• [Problem to solve]:
Where an image appears, leave it out; otherwise repeat the data exactly.

• [Data segment]:
────────────────────
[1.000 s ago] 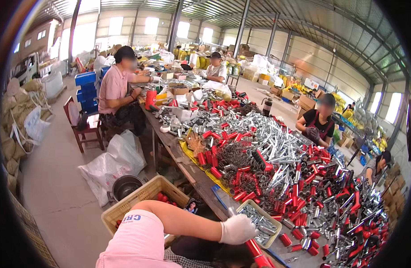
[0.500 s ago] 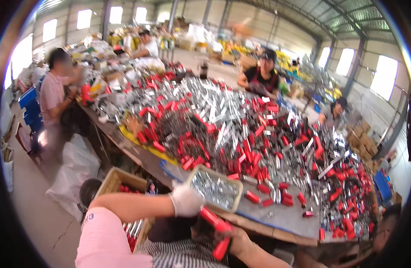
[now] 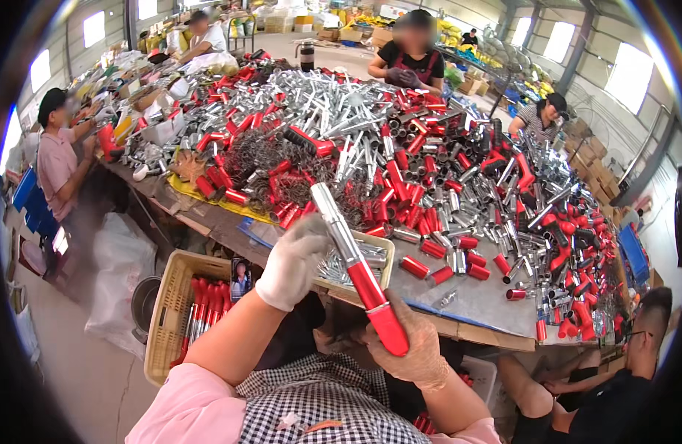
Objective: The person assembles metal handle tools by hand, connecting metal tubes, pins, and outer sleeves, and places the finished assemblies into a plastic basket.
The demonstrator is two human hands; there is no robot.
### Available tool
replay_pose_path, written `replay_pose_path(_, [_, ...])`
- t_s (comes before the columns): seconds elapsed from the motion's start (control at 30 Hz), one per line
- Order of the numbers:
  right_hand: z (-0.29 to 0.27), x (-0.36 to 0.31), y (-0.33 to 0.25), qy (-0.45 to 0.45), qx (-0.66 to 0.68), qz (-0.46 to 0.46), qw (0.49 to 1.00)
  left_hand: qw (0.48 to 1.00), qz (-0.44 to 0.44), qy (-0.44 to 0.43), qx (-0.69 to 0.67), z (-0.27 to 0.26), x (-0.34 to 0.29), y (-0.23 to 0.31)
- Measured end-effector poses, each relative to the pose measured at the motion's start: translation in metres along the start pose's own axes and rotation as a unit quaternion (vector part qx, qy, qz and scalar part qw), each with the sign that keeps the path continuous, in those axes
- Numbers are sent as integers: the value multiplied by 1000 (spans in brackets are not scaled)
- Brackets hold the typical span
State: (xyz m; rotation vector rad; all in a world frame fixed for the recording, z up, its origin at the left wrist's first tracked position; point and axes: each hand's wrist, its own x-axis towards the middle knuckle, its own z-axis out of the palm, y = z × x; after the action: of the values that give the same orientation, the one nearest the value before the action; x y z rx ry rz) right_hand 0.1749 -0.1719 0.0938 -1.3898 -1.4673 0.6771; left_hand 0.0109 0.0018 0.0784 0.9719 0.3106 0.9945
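Note:
My right hand (image 3: 411,344), in a thin pale glove, grips the red lower end of a long red-and-chrome tubular tool (image 3: 363,281). Its bright metal tube points up and away to the left, over the table edge. My left hand (image 3: 289,263), in a white glove, is beside the metal tube with its fingers curled and smeared by motion; whether they touch it is unclear. Just behind the tool stands a cream plastic tray (image 3: 389,259) of small metal parts, partly covered by my left hand and the tool.
The table carries a heap of chrome tubes (image 3: 341,111), red sleeves (image 3: 415,266) and wiry dark springs (image 3: 259,163). At my left is a yellow crate (image 3: 163,325) of red-handled tools. Other people work around the table; a seated person (image 3: 622,392) is close at right.
The tool has come up between my hands, and its chrome tube now shows above the red part. My left hand has moved back from the tray. The head view has shifted.

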Motion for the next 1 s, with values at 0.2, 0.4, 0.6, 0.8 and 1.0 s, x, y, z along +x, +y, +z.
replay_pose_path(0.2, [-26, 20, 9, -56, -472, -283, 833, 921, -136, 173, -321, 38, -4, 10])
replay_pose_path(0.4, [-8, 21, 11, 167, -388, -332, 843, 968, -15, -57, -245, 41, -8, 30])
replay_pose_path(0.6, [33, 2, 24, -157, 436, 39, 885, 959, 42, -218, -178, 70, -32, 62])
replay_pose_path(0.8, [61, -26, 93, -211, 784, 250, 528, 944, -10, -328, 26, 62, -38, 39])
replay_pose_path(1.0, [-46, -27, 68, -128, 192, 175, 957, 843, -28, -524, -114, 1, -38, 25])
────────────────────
• [Response]:
[1.000 s ago] 
[0.500 s ago] 
[now] 
Objective: The person assembles metal handle tools by hand, connecting metal tubes, pins, and outer sleeves, and places the finished assemblies into a plastic basket.
The demonstrator is two human hands; there is no robot.
### Available tool
replay_pose_path, written `replay_pose_path(_, [_, ...])`
- t_s (comes before the columns): seconds elapsed from the motion's start (control at 30 Hz), one per line
- Order of the numbers:
  right_hand: z (-0.29 to 0.27), x (-0.36 to 0.31), y (-0.33 to 0.25), qy (-0.45 to 0.45), qx (-0.66 to 0.68), qz (-0.46 to 0.46), qw (0.49 to 1.00)
  left_hand: qw (0.48 to 1.00), qz (-0.44 to 0.44), qy (-0.44 to 0.43), qx (-0.69 to 0.67), z (-0.27 to 0.26), x (-0.34 to 0.29), y (-0.23 to 0.31)
- Measured end-effector poses, each relative to the pose measured at the motion's start: translation in metres along the start pose's own axes and rotation as a unit quaternion (vector part qx, qy, qz and scalar part qw), each with the sign that keeps the path continuous, in those axes
- Numbers are sent as integers: the value multiplied by 1000 (spans in brackets are not scaled)
- Brackets hold the typical span
State: (xyz m; rotation vector rad; all in a world frame fixed for the recording, z up, its origin at the left wrist's first tracked position; point and axes: each hand's wrist, its own x-axis towards the middle knuckle, its own z-axis out of the palm, y = z × x; after the action: of the values that give the same orientation, the one nearest the value before the action; x y z rx ry rz) right_hand 0.1749 -0.1719 0.0938 -1.3898 -1.4673 0.6771; left_hand 0.0109 0.0018 0.0784 0.9719 0.3106 0.9945
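Note:
My right hand (image 3: 411,344), in a thin pale glove, grips the red lower end of a long red-and-chrome tubular tool (image 3: 363,281). Its bright metal tube points up and away to the left, over the table edge. My left hand (image 3: 289,263), in a white glove, is beside the metal tube with its fingers curled and smeared by motion; whether they touch it is unclear. Just behind the tool stands a cream plastic tray (image 3: 389,259) of small metal parts, partly covered by my left hand and the tool.
The table carries a heap of chrome tubes (image 3: 341,111), red sleeves (image 3: 415,266) and wiry dark springs (image 3: 259,163). At my left is a yellow crate (image 3: 163,325) of red-handled tools. Other people work around the table; a seated person (image 3: 622,392) is close at right.
The tool has come up between my hands, and its chrome tube now shows above the red part. My left hand has moved back from the tray. The head view has shifted.
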
Motion for the next 1 s, with values at 0.2, 0.4, 0.6, 0.8 and 1.0 s, x, y, z along +x, +y, +z.
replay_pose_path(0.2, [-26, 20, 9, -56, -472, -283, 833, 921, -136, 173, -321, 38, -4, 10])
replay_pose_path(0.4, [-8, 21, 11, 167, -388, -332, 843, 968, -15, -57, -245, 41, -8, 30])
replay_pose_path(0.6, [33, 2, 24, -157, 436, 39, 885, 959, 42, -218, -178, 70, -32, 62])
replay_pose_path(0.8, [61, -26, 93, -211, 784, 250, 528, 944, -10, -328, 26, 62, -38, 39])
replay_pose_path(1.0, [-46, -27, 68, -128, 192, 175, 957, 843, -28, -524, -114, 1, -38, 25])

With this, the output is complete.